• Work request:
Below are some entries. Repeat exactly the lines from the one with "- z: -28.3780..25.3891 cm" through the one with "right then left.", and only those.
Segment Start: Given entries
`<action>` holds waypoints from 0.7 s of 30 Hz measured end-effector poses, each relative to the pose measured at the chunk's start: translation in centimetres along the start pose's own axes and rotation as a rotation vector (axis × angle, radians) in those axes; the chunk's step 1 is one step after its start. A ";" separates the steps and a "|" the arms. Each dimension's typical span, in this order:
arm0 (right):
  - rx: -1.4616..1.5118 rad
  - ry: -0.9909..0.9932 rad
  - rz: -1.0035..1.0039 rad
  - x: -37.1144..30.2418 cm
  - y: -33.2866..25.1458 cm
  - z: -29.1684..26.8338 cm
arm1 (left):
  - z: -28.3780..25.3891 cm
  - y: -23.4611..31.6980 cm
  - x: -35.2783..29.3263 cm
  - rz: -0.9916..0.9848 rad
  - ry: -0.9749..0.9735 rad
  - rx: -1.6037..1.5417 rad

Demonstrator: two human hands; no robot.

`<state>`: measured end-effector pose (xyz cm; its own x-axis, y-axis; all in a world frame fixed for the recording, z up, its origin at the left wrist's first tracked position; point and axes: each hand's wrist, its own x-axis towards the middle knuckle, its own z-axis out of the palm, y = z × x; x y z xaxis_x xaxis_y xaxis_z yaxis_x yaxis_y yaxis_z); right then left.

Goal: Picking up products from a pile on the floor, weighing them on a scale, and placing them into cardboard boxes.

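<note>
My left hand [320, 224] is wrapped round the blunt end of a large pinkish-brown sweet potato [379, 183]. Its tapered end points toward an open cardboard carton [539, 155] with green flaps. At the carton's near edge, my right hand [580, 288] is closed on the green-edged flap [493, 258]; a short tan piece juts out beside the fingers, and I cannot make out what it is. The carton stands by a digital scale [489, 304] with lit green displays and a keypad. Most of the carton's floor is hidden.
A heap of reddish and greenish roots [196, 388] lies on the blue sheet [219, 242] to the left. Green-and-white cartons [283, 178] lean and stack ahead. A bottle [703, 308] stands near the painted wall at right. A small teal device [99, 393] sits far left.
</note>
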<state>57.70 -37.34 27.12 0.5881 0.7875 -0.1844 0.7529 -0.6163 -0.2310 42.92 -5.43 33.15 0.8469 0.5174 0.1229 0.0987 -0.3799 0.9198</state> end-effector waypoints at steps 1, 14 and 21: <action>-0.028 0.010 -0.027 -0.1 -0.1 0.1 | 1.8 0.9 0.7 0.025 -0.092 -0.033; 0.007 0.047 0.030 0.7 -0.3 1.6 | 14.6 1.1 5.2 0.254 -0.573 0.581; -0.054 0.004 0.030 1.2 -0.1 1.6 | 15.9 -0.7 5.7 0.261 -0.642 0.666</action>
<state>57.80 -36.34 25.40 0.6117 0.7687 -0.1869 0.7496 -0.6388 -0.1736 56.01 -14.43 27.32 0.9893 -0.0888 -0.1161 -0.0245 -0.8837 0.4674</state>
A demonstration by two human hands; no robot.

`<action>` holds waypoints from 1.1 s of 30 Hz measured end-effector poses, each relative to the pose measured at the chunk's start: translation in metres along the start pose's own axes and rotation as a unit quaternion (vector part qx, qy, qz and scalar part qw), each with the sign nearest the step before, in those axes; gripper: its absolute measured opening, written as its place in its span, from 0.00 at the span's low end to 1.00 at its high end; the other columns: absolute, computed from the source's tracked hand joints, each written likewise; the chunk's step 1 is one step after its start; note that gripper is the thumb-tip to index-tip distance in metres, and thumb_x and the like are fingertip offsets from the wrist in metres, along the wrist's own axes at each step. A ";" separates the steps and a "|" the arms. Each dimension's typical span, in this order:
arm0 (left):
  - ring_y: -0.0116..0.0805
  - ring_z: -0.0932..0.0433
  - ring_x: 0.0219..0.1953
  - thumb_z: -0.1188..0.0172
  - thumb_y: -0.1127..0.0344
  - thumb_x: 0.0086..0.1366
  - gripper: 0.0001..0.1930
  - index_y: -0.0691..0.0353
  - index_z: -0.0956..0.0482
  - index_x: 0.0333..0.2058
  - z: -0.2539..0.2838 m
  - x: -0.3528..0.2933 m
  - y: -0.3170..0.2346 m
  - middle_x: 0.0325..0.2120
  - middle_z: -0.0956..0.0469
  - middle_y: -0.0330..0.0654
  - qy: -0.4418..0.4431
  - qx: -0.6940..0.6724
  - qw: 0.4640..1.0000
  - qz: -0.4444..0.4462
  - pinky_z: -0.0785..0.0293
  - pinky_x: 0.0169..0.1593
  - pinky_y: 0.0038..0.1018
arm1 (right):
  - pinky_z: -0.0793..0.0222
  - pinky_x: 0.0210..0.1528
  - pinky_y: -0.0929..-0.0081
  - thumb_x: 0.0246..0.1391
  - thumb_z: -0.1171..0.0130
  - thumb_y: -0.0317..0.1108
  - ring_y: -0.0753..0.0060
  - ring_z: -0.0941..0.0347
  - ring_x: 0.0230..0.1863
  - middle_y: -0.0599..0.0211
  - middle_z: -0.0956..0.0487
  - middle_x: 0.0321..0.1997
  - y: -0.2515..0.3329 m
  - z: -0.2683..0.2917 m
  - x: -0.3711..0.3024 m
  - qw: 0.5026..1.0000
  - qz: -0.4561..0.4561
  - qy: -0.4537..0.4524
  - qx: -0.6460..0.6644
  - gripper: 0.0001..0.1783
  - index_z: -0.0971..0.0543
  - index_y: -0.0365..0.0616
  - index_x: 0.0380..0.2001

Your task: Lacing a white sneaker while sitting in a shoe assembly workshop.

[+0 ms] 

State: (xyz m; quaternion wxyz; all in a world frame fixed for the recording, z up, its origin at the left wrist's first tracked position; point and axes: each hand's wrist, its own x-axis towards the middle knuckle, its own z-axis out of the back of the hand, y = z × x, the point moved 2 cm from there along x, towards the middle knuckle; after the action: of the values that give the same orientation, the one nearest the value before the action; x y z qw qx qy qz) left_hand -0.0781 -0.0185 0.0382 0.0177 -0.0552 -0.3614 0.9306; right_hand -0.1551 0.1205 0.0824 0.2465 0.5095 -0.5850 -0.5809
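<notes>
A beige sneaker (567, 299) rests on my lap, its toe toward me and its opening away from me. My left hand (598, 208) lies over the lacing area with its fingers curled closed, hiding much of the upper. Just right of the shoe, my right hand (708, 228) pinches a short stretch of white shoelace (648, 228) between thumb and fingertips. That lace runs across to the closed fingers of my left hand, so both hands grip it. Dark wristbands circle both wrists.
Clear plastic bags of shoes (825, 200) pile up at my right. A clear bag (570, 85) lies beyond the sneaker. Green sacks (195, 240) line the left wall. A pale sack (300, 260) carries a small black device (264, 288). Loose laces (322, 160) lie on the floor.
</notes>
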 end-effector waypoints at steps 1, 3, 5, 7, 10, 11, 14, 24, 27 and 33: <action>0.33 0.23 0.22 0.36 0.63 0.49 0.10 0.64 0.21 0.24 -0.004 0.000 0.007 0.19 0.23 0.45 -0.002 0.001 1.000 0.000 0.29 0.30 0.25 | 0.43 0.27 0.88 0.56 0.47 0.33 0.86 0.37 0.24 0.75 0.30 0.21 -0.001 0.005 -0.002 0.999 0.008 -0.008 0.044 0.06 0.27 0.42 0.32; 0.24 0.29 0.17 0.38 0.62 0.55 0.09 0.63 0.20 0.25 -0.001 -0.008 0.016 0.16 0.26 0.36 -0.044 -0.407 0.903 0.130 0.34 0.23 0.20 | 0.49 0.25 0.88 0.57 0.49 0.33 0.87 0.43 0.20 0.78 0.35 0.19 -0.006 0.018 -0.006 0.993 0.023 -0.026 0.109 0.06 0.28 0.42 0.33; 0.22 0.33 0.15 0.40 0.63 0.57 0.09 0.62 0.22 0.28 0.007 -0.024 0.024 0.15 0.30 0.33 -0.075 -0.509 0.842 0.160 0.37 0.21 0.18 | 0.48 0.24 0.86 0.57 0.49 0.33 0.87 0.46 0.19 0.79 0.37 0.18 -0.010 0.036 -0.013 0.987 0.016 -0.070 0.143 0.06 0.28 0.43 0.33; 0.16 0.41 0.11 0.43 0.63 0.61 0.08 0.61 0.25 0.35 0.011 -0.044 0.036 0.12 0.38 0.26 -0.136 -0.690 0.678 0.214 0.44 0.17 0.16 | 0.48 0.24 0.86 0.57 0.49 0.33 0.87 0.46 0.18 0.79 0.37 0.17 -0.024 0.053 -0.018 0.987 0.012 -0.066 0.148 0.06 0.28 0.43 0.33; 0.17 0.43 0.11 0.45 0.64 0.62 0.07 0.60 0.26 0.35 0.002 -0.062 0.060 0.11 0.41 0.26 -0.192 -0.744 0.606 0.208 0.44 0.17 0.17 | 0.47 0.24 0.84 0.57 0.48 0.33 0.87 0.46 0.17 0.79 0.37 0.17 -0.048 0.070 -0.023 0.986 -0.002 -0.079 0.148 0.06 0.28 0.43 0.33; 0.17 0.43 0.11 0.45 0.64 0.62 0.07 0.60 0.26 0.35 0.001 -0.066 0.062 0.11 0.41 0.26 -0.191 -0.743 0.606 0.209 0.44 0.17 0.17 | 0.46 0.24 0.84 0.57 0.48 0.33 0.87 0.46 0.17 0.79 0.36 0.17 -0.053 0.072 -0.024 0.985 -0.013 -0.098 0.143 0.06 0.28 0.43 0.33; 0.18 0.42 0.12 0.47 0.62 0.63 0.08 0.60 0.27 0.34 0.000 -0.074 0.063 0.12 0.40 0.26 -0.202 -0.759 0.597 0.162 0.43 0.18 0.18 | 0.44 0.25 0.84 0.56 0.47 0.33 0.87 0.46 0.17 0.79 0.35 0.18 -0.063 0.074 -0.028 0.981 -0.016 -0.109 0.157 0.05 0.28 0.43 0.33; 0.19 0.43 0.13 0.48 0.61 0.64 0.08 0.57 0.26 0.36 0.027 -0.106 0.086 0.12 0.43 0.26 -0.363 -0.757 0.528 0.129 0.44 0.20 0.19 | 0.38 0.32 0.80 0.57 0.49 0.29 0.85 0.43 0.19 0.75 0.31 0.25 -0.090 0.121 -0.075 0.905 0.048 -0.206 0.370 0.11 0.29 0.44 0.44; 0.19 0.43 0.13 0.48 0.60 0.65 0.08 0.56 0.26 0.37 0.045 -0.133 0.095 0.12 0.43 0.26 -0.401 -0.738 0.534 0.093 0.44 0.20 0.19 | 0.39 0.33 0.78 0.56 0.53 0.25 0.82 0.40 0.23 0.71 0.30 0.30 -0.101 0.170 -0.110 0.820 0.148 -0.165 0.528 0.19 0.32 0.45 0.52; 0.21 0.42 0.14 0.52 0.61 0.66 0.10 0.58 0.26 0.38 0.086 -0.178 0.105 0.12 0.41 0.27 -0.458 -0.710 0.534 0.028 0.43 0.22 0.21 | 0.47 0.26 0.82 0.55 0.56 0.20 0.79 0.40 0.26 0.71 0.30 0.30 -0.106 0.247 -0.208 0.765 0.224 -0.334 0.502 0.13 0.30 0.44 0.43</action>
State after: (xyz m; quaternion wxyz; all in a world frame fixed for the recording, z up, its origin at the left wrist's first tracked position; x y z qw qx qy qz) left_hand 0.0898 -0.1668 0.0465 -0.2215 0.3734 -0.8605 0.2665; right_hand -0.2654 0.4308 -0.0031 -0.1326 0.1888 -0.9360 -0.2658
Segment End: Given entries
• Response area:
  - z: -28.3780..25.3891 cm
  - y: -23.4611..31.6980 cm
  - x: -35.2783..29.3263 cm
  - rz: -0.9916..0.9848 rad
  - ry: -0.9749..0.9735 rad
  - rx: -1.6037..1.5417 rad

Demonstrator: two human hands; no robot.

`<state>`: measured end-effector pose (xyz cm; its own x-axis, y-axis; all in a world frame fixed for the recording, z up, its origin at the left wrist's first tracked position; point and axes: each hand's wrist, its own x-axis towards the middle knuckle, its own z-axis out of the palm, y = z × x; x y z xaxis_x xaxis_y xaxis_z yaxis_x yaxis_y yaxis_z); right then left.

Output for this exercise is now complete.